The Slack Notification Storm: When Retry Logic Fights Retry Logic
Retry logic is rarely the bug. Retry logic interacting with another retry logic is almost always the bug.
The setup
Service A sends a Slack message via service B’s notification API. Service B forwards to Slack. Both retry on failure. Both have backoff. Both have a max-retries cap.
Slack throttles temporarily for 30 seconds. Service B retries; throttle continues; service B exhausts its retries and returns an error to service A. Service A retries; service B starts the same loop.
The collision
- Service B’s retries take 90 seconds total (3 retries with backoff). Service A’s retries take 4 minutes total (5 retries with backoff). Within the 4 minutes, service A retries six times; each retry triggers a fresh service B retry chain.
- Net result: an original 30-second throttle generates 6 × 90 seconds of retry traffic, plus the original. By the time Slack’s throttle clears, the queue has built up four minutes of pending notifications. They all fire at once when service B succeeds.
Why it lasts so long
The notification flood reaches users 4 minutes after the original message. To users, this looks like a 4-minute delay followed by a burst of duplicate notifications.
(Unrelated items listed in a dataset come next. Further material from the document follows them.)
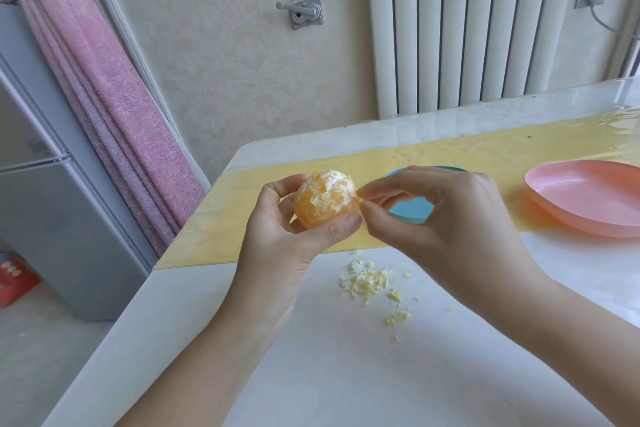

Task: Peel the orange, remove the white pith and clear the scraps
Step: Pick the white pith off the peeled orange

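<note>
Head view. The left hand [291, 243] holds the orange [325, 199] raised above the counter [311, 374]. Its grip is closed round the fruit, thumb across the lower right side and fingers curled behind the far side.

The orange is fully out of its peel. Patches of white pith [323, 192] cover the upper and middle part; the lower left part shows bare orange flesh.

The right hand [450, 218] meets the fruit from the right. Its grip is narrowed to a pinch, with thumb and forefinger tips closed together against the orange's right flank. Whether a strand of pith sits between the tips is too small to tell. The other fingers are curled above the palm.

A loose heap of pale scraps [369, 281] lies on the white counter below the hands, with several smaller bits scattered to the right and nearer the camera.

A yellow mat [235, 218] covers the far half of the counter. On it, a blue dish [412, 210] is mostly hidden behind the right hand, and a pink dish [588, 198] sits well apart at the right edge.

A white radiator [485, 24] stands on the wall behind the counter, a pink curtain [114, 97] hangs at the left, and a grey refrigerator [52, 218] is beside it.
</note>
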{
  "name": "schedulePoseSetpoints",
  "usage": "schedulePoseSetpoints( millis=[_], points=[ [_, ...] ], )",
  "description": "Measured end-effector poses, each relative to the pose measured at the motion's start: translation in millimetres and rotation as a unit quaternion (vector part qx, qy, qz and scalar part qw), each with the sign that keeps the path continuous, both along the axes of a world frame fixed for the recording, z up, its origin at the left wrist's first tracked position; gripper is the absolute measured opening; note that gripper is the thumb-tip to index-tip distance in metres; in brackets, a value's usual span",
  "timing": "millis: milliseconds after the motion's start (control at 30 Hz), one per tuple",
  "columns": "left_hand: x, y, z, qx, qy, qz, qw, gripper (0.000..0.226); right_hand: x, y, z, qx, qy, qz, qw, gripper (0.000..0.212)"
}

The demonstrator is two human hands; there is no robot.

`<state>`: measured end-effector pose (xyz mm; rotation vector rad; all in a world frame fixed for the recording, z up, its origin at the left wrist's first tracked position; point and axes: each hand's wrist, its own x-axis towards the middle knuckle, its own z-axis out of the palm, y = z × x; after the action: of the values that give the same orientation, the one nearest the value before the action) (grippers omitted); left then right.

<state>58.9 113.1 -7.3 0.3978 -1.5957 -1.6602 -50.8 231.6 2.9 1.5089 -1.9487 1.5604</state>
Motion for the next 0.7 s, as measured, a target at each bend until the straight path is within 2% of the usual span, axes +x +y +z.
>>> schedulePoseSetpoints(
  millis=[167, 233, 333, 533, 700],
  points=[
    [0.8, 3.5, -1.1, -0.12, -0.024, 0.061, 0.991, 0.067, 1.1, 0.5, -0.7, 0.018, -0.017, -0.007, 1.0, 0.003],
    [0.8, 3.9, -2.5, -0.147, -0.03, 0.083, 0.985, 0.064, 2.4, -0.2, -1.4, 0.013, 0.002, -0.021, 1.0, 0.001],
    [0.9, 5.2, -4.2, -0.181, -0.037, 0.097, 0.978, 0.061, 6.1, -0.7, -2.5, 0.009, 0.047, -0.052, 0.997, 0.01],
    [1.8, 11.8, -4.3, -0.22, -0.051, 0.12, 0.967, 0.059, 9.8, -1.4, -5.0, 0.021, 0.135, -0.112, 0.984, 0.011],
    [2.1, 14.3, -1.1, -0.219, -0.045, 0.103, 0.969, 0.061, 9.6, -0.1, -1.7, 0.029, 0.166, -0.133, 0.977, 0.009]
  ],
)
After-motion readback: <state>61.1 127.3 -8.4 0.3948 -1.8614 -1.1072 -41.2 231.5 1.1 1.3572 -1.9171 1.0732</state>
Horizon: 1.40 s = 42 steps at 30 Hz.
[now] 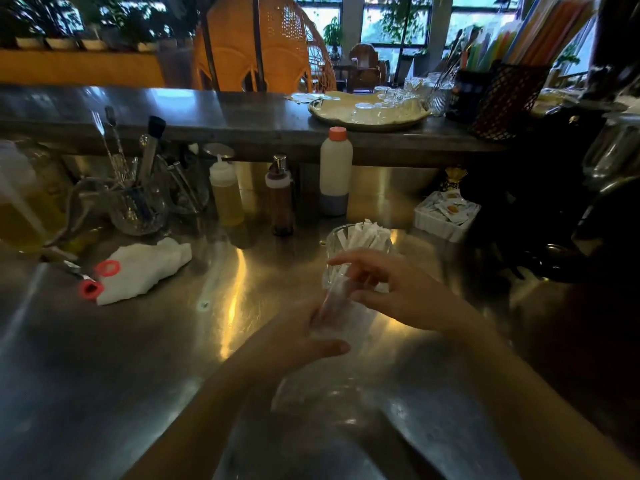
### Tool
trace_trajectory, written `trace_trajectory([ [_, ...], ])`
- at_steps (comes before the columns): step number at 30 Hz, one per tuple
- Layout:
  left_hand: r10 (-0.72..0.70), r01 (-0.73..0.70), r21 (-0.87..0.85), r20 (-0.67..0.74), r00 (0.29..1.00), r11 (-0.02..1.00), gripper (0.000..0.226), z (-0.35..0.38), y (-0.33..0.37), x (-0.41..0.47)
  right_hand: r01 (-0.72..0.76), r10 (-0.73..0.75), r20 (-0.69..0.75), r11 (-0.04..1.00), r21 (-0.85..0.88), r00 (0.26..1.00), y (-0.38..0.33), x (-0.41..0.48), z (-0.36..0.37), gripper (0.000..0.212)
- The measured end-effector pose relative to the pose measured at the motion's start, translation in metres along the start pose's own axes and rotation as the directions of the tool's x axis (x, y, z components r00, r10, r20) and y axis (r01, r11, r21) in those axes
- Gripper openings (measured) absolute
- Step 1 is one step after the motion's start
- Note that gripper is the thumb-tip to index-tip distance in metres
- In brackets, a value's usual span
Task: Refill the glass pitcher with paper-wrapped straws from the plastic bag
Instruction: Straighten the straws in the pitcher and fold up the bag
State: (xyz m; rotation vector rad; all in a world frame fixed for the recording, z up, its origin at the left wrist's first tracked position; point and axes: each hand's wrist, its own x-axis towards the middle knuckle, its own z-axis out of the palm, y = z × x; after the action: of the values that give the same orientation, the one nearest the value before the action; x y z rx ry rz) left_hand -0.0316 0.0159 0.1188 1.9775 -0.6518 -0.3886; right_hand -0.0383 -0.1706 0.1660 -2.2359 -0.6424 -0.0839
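The glass pitcher (358, 251) stands on the steel counter in the middle, with white paper-wrapped straws (365, 233) sticking up out of it. A clear plastic bag (341, 320) lies blurred just in front of the pitcher and trails toward me. My left hand (304, 337) holds the bag from below, thumb pointing right. Over the bag's top, against the front of the pitcher, my right hand (391, 289) hovers with its fingers spread. Whether it pinches the bag or a straw is blurred.
A crumpled white cloth (145, 268) with two red caps lies at the left. Squeeze bottles (227, 192) and a white bottle (335, 171) stand behind the pitcher. A white basket of sachets (446, 214) sits at the right, beside a dark machine (554, 202). Glass jars of tools (138, 199) stand at the back left.
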Motion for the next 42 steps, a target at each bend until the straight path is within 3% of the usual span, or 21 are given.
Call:
trace_trajectory([
  [3,-0.048,0.031,-0.158,-0.106,0.993,0.987,0.015,0.006,-0.004,-0.003,0.051,-0.051,-0.024,0.999,0.011,0.998,-0.011,-0.001,-0.009,0.052],
  [6,-0.002,-0.034,-0.184,-0.191,0.982,0.982,0.004,0.004,-0.006,-0.009,0.032,-0.03,-0.088,0.999,0.025,0.996,-0.008,-0.005,-0.017,0.048],
  [9,-0.023,-0.06,-0.279,-0.283,0.959,0.958,0.005,0.002,-0.006,-0.013,-0.069,0.095,-0.109,0.974,0.218,0.99,0.003,-0.01,-0.018,0.047],
  [13,-0.067,-0.087,-0.38,-0.375,0.925,0.921,0.009,0.003,-0.009,-0.015,-0.161,0.22,-0.065,0.857,0.489,0.973,0.02,-0.02,-0.001,0.059],
  [15,-0.078,-0.103,-0.413,-0.399,0.914,0.905,0.007,0.006,-0.011,-0.015,-0.158,0.274,-0.086,0.752,0.64,0.958,0.03,-0.024,0.012,0.061],
  [19,-0.169,-0.119,-0.536,-0.458,0.873,0.835,0.014,0.011,-0.018,-0.017,-0.12,0.364,-0.112,0.558,0.821,0.925,0.042,-0.03,0.035,0.049],
  [24,-0.327,-0.084,-0.666,-0.468,0.821,0.741,0.029,0.015,-0.023,-0.018,-0.17,0.414,-0.128,0.609,0.775,0.901,0.045,-0.035,0.062,0.021],
  [31,-0.524,0.181,-0.687,-0.33,0.785,0.704,0.025,0.028,-0.043,-0.031,-0.206,0.493,-0.175,0.623,0.754,0.852,0.073,-0.033,0.083,0.028],
  [35,-0.561,0.206,-0.66,-0.384,0.733,0.722,0.025,0.034,-0.069,-0.047,-0.31,0.501,-0.09,0.656,0.688,0.861,0.091,-0.034,0.104,0.011],
  [39,-0.594,0.254,-0.59,-0.498,0.632,0.766,0.031,0.038,-0.09,-0.053,-0.343,0.549,-0.102,0.646,0.682,0.83,0.093,-0.032,0.127,0.025],
  [42,-0.564,0.32,-0.467,-0.63,0.533,0.824,0.034,0.036,-0.105,-0.057,-0.363,0.535,-0.125,0.708,0.606,0.835,0.091,-0.03,0.142,0.034],
])
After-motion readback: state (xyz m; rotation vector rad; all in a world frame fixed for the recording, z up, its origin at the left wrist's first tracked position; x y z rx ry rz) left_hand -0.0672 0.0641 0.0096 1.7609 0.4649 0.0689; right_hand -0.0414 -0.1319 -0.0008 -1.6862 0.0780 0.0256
The next message follows the same retry-on-throttle path. The system does not stabilize; it oscillates. The 90-minute incident from the title is exactly this oscillation, sustained.
Three decoupling changes
- 1. Idempotency keys at every layer. So duplicate retries do not duplicate user-facing actions.
- 2. Retry budgets, not retry counts. Total retries per service per minute, capped.
- 3. Don’t retry through retrying systems. If service B retries internally, service A should not retry on service B errors.
Antipatterns
- Retry chains nobody owns. Each layer adds ‘just one retry’; the product is multiplicative.
- No jitter. Synchronizes the storm.
What to do this week
Three moves. (1) Map the full retry topology of one user-visible action. (2) Add idempotency keys to one downstream call. (3) Define a retry budget per service in your service catalog.